## [EXERCISE AIM]
Go through the entries below and print, exactly, the lines starting at the one with "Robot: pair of" and ending at the one with "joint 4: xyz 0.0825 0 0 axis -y", keeping both ends and no others.

## [EXTRACTED RECORDS]
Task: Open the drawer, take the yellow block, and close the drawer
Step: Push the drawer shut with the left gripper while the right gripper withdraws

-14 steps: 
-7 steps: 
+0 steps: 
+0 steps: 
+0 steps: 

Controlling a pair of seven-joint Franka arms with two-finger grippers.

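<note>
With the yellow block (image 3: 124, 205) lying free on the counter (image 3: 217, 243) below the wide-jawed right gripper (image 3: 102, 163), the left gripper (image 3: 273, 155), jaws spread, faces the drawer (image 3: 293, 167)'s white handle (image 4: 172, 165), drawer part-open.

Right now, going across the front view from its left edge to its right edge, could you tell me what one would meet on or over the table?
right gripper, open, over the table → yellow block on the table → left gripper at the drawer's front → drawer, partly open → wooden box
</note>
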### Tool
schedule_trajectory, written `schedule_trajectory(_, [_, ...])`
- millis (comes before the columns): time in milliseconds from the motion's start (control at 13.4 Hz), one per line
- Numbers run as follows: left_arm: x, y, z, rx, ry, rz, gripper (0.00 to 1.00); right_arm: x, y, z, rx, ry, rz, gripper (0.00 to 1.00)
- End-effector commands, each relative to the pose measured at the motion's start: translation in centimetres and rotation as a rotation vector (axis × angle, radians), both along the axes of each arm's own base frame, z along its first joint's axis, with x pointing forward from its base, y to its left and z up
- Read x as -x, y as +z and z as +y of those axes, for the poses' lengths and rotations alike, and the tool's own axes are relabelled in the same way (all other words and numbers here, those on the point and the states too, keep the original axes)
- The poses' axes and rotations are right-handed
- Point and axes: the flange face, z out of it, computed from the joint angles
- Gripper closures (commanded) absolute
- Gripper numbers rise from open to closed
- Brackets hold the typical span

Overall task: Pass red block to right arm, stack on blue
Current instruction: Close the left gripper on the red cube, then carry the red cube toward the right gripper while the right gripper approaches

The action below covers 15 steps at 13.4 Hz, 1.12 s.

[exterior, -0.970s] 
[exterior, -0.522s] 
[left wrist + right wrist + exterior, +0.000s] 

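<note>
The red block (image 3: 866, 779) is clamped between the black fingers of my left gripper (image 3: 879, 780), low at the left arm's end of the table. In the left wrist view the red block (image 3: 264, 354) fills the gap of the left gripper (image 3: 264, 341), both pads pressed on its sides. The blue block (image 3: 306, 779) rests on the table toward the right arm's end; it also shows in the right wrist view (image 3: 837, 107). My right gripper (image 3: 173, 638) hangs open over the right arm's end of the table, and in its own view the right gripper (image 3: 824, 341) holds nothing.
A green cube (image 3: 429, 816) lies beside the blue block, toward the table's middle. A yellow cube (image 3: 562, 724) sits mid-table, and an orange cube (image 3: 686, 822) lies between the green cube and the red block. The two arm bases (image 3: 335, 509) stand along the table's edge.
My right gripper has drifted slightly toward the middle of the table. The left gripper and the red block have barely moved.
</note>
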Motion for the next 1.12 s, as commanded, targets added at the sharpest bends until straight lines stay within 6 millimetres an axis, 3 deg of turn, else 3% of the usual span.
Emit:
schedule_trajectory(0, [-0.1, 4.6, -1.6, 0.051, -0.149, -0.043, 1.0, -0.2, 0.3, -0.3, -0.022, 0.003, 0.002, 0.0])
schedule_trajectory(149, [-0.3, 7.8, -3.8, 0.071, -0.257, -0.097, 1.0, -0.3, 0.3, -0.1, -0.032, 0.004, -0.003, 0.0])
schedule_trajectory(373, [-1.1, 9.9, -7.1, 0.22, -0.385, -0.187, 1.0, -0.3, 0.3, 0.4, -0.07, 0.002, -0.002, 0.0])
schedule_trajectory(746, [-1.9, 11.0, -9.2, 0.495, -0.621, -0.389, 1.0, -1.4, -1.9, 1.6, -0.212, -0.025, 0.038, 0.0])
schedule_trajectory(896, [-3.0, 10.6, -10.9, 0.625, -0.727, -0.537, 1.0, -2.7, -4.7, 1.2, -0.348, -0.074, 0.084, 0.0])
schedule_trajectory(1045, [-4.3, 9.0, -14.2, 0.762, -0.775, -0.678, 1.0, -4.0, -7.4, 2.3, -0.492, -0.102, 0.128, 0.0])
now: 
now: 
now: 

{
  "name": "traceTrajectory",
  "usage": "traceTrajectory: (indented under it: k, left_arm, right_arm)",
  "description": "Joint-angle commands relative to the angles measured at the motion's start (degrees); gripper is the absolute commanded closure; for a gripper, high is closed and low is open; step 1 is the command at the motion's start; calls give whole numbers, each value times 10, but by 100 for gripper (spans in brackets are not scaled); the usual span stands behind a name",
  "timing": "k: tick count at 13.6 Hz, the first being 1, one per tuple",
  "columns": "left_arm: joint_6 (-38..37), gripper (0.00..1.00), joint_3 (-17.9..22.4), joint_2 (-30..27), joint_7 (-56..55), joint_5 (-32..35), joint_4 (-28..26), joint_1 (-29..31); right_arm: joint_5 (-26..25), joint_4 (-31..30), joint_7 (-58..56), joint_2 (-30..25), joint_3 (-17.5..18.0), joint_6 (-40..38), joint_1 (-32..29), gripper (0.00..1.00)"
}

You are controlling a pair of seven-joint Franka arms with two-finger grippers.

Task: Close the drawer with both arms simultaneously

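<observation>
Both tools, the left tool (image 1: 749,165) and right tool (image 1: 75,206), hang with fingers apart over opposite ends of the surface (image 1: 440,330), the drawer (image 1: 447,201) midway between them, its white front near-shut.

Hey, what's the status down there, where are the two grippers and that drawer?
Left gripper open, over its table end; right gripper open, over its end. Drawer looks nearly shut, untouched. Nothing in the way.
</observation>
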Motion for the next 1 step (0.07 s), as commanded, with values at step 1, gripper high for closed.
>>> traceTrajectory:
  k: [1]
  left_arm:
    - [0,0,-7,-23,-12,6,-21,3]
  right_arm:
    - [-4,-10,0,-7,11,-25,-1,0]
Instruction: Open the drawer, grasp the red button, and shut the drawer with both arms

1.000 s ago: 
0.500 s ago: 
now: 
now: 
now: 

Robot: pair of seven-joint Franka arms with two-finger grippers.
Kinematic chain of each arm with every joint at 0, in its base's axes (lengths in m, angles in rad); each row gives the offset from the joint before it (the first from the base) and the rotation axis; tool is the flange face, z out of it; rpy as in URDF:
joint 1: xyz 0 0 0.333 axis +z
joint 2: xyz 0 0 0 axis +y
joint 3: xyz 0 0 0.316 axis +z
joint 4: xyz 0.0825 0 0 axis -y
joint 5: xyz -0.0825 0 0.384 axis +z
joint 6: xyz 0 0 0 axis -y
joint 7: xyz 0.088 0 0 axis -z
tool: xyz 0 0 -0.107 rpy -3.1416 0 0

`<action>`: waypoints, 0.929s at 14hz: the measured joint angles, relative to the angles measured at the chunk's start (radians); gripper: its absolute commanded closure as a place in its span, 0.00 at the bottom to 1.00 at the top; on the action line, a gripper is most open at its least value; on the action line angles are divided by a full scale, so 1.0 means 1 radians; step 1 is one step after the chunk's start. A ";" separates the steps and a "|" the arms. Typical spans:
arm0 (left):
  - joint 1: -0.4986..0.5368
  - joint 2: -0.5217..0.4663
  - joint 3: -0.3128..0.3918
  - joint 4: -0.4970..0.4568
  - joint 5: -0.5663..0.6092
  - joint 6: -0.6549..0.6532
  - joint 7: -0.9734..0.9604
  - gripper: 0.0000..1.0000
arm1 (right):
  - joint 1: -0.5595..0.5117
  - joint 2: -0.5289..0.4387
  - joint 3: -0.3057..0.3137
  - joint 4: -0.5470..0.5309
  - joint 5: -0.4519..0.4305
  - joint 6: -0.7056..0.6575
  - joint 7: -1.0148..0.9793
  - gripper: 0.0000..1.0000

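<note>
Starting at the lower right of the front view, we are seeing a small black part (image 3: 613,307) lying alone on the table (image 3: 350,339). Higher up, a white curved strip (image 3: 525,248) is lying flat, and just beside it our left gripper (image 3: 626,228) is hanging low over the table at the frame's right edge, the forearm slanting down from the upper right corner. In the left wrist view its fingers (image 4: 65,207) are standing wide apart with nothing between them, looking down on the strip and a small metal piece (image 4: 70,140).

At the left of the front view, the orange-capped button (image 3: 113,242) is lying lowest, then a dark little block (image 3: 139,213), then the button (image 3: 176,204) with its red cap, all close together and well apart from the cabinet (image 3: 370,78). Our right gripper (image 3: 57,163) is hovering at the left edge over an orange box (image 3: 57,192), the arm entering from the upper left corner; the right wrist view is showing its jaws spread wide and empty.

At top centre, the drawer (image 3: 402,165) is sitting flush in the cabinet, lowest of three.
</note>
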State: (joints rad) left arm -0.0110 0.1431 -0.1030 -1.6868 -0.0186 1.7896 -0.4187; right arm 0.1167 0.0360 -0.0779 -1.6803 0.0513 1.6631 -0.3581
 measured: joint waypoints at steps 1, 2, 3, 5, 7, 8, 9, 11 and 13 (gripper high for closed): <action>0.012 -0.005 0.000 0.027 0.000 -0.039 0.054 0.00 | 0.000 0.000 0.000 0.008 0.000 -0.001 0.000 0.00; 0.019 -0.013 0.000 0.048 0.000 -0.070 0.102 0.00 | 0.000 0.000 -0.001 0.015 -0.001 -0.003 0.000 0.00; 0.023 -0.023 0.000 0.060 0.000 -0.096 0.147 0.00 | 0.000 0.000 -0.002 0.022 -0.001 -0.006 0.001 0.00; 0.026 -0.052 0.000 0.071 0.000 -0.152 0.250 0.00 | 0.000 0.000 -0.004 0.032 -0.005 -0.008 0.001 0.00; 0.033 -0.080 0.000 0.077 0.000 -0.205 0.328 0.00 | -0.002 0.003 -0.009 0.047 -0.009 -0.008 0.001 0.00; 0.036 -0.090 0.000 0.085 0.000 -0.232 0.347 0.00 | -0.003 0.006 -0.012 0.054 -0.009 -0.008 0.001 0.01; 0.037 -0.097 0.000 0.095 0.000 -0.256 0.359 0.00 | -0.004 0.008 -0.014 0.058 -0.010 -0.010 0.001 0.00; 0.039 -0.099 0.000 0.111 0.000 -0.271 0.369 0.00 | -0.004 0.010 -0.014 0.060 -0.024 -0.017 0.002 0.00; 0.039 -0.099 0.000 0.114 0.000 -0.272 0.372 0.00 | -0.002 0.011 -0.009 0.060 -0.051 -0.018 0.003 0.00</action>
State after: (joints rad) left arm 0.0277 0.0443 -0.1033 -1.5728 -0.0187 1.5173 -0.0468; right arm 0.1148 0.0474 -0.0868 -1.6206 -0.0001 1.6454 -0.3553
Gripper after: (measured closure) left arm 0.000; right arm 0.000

## [ANSWER SECTION]
Robot: pair of seven-joint Franka arms with two-finger grippers.
Kinematic chain of each arm with every joint at 0, in its base's axes (lengths in m, angles in rad); each row gives the offset from the joint before it (the first from the base) and the rotation axis; tool is the flange face, z out of it; rpy as in URDF:
joint 1: xyz 0 0 0.333 axis +z
joint 2: xyz 0 0 0 axis +y
joint 3: xyz 0 0 0.316 axis +z
joint 4: xyz 0.0825 0 0 axis -y

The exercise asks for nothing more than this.